The issue of clergy and competences (let's put it in the plural: skills sets in other words) has continued in the Church Times today, and this rather revealing paragraph:
One unnamed bishop said this week that anxieties focused on whether clergy had the skills to manage increasingly large and complex teams. "Running a team of lay volunteers and being the only professional is very different from managing and motivating a team with, perhaps, other stipendiary clergy in it, a couple of OLMs, and experienced churchwardens."

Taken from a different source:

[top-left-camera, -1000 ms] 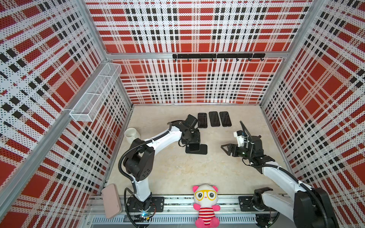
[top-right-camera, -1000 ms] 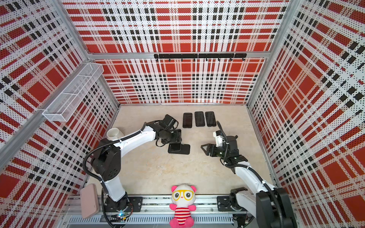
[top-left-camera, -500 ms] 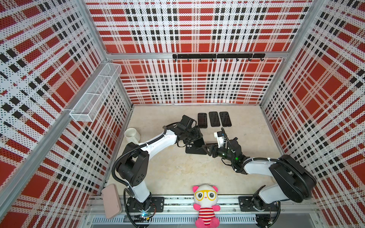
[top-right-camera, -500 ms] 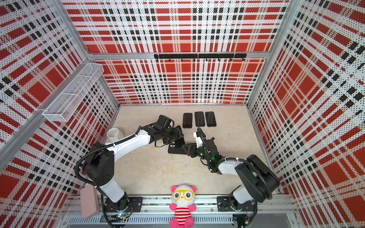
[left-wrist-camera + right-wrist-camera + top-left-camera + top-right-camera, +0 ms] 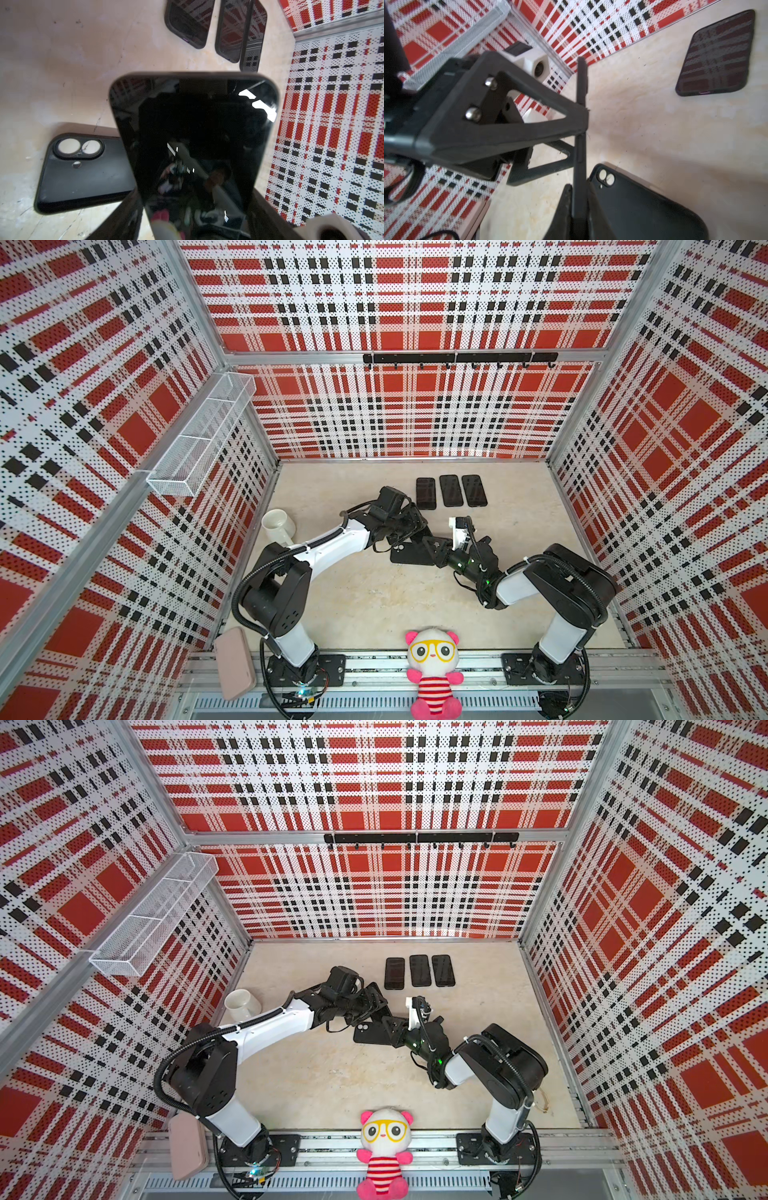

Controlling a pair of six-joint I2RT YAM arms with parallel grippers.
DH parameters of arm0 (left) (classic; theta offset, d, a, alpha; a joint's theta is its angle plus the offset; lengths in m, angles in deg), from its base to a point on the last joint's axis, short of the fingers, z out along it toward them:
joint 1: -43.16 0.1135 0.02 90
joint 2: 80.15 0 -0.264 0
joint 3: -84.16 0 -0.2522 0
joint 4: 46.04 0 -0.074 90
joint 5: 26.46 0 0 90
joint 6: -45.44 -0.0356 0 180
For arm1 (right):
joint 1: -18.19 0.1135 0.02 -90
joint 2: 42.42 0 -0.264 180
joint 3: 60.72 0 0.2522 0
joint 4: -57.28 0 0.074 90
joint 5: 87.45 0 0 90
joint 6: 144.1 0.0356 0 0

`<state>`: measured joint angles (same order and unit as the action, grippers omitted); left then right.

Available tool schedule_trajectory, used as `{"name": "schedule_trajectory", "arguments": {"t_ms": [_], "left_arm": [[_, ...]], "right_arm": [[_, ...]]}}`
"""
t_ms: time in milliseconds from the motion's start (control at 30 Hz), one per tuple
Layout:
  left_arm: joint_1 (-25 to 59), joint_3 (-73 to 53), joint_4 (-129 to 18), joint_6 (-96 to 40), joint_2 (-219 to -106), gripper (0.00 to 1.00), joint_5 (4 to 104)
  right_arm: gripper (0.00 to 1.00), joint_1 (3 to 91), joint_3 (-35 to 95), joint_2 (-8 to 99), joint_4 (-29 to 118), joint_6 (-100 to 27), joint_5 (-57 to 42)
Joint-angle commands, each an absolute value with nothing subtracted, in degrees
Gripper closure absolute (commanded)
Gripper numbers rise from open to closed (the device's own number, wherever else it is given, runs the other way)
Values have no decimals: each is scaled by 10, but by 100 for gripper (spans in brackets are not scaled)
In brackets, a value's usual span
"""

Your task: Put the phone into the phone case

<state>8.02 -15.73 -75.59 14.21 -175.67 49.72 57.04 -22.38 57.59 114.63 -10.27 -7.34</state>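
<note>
Left gripper [image 5: 409,529] clamps the black phone [image 5: 193,135] by its long edges, upright just above the black phone case [image 5: 83,178]. Our right gripper [image 5: 579,188] pinches the phone's faces. Seating remains, we judge. We count one case, one held phone and three dark phones [image 5: 451,490] beyond.
</note>
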Motion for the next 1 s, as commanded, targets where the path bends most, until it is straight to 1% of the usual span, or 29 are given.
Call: {"name": "schedule_trajectory", "arguments": {"t_ms": [0, 33, 67, 100, 167, 200, 300, 433, 567, 633, 667, 700, 767, 833, 867, 933, 967], "left_arm": [[75, -166, -721, 147, -1728, 54, 482], [75, -169, -721, 144, -1723, 49, 486], [76, -172, -719, 139, -1719, 40, 488], [77, -175, -718, 132, -1713, 29, 487], [82, -180, -718, 94, -1700, 4, 485], [86, -181, -726, 76, -1692, 2, 490], [104, -196, -741, 28, -1655, 2, 505], [144, -218, -735, -60, -1600, 1, 517], [182, -252, -676, -145, -1554, 17, 502], [206, -286, -619, -168, -1534, 24, 457], [217, -301, -593, -172, -1528, 28, 441], [231, -321, -551, -176, -1520, 32, 398], [251, -358, -477, -172, -1509, 36, 327], [259, -387, -406, -171, -1501, 36, 244], [259, -392, -400, -176, -1500, 35, 234], [255, -391, -408, -202, -1501, 26, 208], [254, -389, -416, -211, -1504, 19, 206]], "right_arm": [[92, 576, -220, 559, 1195, -113, -76], [93, 576, -217, 553, 1185, -118, -74], [93, 576, -215, 543, 1169, -125, -76], [94, 576, -212, 534, 1151, -131, -76], [95, 575, -202, 512, 1104, -146, -80], [95, 575, -196, 500, 1077, -155, -83], [96, 566, -170, 461, 975, -188, -111], [96, 520, -125, 404, 806, -219, -184], [96, 451, -59, 364, 628, -274, -307], [94, 413, -9, 360, 519, -306, -390], [93, 401, 20, 360, 466, -326, -414], [93, 389, 50, 360, 401, -357, -427], [92, 371, 103, 365, 286, -411, -438], [91, 342, 148, 391, 208, -444, -500], [91, 332, 160, 401, 187, -450, -525], [90, 326, 196, 427, 122, -494, -556], [90, 326, 208, 436, 108, -507, -568]]}}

This is my point (though less the one about "only professional": there are likely to be many professionals in a middle class parish team). Once you have these teams, especially centred on a Minster Church model, then you must have management systems of communication that work - and the paid clergyperson is the facilitator, co-ordinator and focus of planning. Bishops, then, are just a higher level of managing. The whole issue is about the lack of management, and perhaps training ought to be in theories and practices of management and organisation, including specifically management of a voluntary body.

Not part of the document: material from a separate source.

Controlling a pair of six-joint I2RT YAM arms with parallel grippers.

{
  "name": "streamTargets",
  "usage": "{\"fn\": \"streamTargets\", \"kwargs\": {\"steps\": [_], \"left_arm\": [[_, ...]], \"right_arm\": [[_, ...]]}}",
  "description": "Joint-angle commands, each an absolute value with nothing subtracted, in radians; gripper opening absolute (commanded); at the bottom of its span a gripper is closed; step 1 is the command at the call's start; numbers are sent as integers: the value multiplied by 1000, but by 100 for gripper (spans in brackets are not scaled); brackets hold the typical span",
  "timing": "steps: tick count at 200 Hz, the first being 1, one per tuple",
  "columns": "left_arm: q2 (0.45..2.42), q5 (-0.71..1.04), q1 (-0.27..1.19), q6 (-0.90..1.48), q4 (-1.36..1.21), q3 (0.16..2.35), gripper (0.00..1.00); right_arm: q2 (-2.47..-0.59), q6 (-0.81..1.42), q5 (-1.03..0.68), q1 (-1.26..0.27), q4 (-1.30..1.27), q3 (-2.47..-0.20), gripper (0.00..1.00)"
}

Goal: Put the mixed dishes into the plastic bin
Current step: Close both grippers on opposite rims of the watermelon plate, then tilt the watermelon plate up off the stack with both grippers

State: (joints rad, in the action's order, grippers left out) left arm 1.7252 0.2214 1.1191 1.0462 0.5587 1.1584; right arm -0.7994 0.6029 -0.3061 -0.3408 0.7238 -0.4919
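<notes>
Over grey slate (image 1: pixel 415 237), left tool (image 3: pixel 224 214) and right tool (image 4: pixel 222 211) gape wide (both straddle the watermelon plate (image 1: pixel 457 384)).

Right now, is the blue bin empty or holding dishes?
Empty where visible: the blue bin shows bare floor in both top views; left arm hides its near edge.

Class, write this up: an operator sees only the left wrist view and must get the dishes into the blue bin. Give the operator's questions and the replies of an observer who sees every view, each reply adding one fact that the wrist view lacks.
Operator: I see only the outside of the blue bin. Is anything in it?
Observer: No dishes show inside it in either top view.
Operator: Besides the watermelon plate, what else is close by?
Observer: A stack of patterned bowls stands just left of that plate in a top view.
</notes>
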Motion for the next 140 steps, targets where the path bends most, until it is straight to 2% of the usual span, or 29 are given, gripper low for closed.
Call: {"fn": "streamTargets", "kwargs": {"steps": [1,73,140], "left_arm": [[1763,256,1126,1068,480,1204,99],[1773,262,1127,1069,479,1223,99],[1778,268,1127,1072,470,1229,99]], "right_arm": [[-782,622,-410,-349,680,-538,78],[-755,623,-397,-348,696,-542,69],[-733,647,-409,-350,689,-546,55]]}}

It seems (from the same Church Times report) that there is an issue of older, committed women without the paperwork of degrees applying for ministry. Well then the issue is what role such (male and female) go on to serve: whether they are local ministers, or at least voluntary ministers, or are the paid ministers who put their working time into the role, and it is that length of time that the paid can give that makes them the managers (as well as more space for pastoral functions).
Also the Church Times report quotes this:
Although 83 per cent say that they are confident in the skills of those being ordained, they express concerns about the nature of training for contemporary ministry.
This is a different spin than the original report conflating a book and a report that appeared in the Sunday Telegraph (that set all this debate going).